● **Exercise objective**: Where the string "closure" occurs in a line of the data below, that line should be copied.

Source data
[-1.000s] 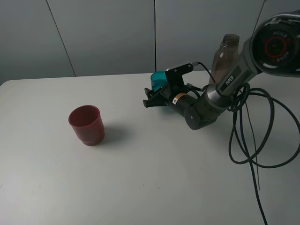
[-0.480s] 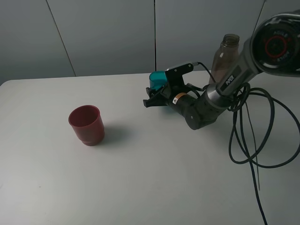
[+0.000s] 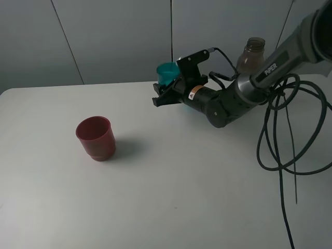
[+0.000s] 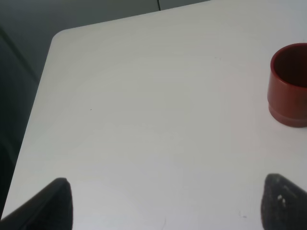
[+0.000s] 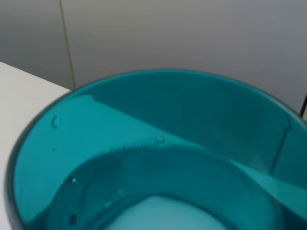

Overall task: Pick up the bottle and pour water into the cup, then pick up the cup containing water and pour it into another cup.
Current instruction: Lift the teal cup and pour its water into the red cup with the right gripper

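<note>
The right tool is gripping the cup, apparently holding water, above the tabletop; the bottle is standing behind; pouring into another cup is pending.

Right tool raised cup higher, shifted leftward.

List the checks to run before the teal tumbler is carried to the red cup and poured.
1. Right gripper shut on the small teal-blue translucent plastic tumbler: ok.
2. Water in tumbler: ok, visible in right wrist view.
3. Wide dark red translucent plastic cup upright, mouth open: ok.
4. White table between them bare: ok.
5. Left gripper open, apart from red cup: ok.
</note>
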You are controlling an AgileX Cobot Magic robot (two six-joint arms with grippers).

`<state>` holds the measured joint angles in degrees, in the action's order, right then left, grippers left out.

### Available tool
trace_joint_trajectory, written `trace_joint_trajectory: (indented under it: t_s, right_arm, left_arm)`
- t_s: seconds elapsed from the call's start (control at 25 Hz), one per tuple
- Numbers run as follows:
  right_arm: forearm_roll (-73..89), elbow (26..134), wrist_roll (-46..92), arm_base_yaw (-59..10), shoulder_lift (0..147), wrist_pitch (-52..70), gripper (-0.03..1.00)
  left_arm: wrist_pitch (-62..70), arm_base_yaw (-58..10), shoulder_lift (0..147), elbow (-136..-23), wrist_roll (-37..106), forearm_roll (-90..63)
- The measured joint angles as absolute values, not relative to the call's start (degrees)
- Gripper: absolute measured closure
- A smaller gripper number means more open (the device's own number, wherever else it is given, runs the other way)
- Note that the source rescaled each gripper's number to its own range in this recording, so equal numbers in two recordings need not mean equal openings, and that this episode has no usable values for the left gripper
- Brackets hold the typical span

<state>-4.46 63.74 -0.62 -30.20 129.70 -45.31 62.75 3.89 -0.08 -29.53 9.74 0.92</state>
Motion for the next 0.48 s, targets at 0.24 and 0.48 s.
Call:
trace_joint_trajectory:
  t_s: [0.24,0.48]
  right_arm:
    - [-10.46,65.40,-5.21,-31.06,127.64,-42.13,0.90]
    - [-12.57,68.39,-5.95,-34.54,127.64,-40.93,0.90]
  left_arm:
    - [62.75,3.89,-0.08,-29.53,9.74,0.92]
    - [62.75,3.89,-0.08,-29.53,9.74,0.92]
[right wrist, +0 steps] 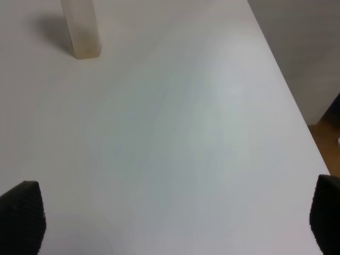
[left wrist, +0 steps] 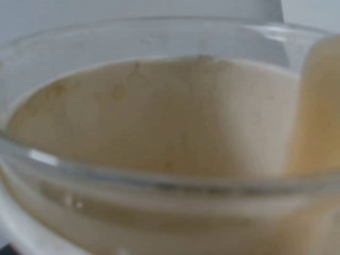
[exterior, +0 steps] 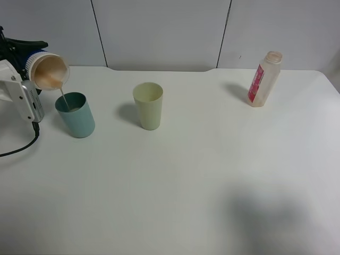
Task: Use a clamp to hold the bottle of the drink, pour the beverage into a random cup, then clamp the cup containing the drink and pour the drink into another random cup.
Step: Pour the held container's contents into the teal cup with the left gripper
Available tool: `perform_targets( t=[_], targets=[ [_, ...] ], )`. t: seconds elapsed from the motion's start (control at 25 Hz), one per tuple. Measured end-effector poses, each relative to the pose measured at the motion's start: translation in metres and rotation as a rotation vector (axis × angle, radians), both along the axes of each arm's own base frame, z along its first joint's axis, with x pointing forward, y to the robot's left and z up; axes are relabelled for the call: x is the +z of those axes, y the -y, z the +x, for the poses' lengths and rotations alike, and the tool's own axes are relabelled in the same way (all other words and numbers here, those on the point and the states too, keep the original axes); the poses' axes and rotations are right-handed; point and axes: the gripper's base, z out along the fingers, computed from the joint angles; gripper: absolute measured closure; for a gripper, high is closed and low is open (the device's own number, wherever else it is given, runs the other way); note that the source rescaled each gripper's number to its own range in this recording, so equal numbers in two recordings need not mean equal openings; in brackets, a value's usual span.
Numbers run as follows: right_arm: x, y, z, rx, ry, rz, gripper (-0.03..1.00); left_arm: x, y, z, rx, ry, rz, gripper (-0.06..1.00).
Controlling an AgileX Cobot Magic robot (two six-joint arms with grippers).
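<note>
We look down on a broad white table (exterior: 202, 180) with a matte top and rounded far corners. Behind it we see a pale grey wall (exterior: 159, 32) of flat panels split by thin dark vertical seams. Light falls evenly, and a soft blurred shadow (exterior: 276, 212) lies on the near right of the tabletop. Past the table's edge we glimpse a strip of brown floor (right wrist: 325, 146).

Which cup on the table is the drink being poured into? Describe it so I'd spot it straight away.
Look at the white table, toward its far left side beside the robot arm. There the left gripper tips a blue-sleeved cup, and a thin stream of beverage falls into the teal cup right below. Its neighbour, the pale yellow-green cup, is lighter and stands alone nearer the middle.
</note>
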Motion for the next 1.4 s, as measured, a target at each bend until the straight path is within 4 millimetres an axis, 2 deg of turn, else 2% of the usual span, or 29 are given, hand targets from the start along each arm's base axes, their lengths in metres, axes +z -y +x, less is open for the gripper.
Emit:
perform_targets(
  t=[0.88, 1.4],
  targets=[
    [0.0000, 0.0000, 0.0000, 0.000, 0.000, 0.000, -0.03, 0.0011, -0.0001, -0.0001, -0.005, 0.071, 0.115, 0.94],
    [0.0000, 0.0000, 0.0000, 0.000, 0.000, 0.000, -0.03, 0.0011, -0.0001, -0.0001, -0.005, 0.075, 0.121, 0.94]
  ],
)
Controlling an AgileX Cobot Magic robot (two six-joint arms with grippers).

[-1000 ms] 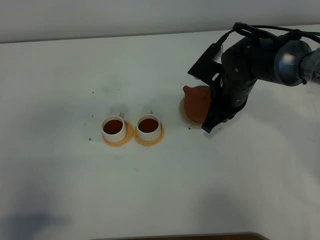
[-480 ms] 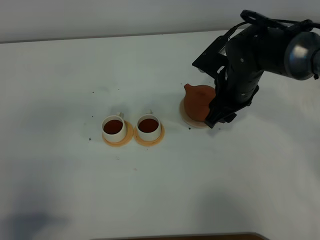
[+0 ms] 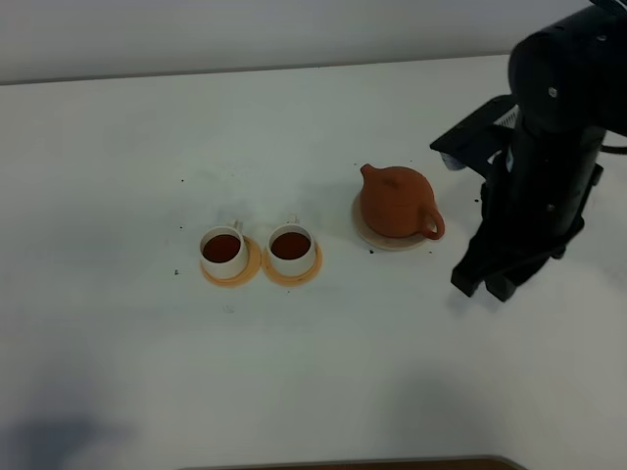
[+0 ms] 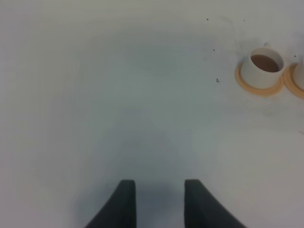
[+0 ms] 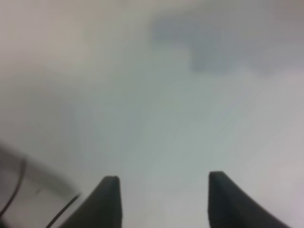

● **Task output**:
- Gripper: absolute measured closure
Available tool: `perform_targets( t=[_], targets=[ [_, ...] ], )`. t: seconds elapsed from the motion's start (control at 25 Hz), one per tuple. Measured end-effector poses, each relative to the pose measured at the motion's start: translation in metres and rotation as a rotation vector (axis × angle, radians), both along the axes of each arm's own base frame, z along its first joint's axis, with x pointing forward, y to the robot's left and z up; axes are relabelled for the call: x is the +z of those axes, y the -y, z the +x, for the poses' lengths and rotations alike, and the tool's own axes are relabelled in the same way (all other words and numbers here, those on the point and the states too, keep the original axes); the poses' axes and rotations are right-handed; point and axes: the gripper's base, z out along the fingers, computed from the joint angles; gripper: absolute measured closure; for a gripper, high is closed and low is open (the device's own number, wherever else it is given, runs the other way); note that the source rescaled each gripper's number to its own range in this recording, so equal numbers in two recordings need not mean equal openings; in brackets, a value's usual span.

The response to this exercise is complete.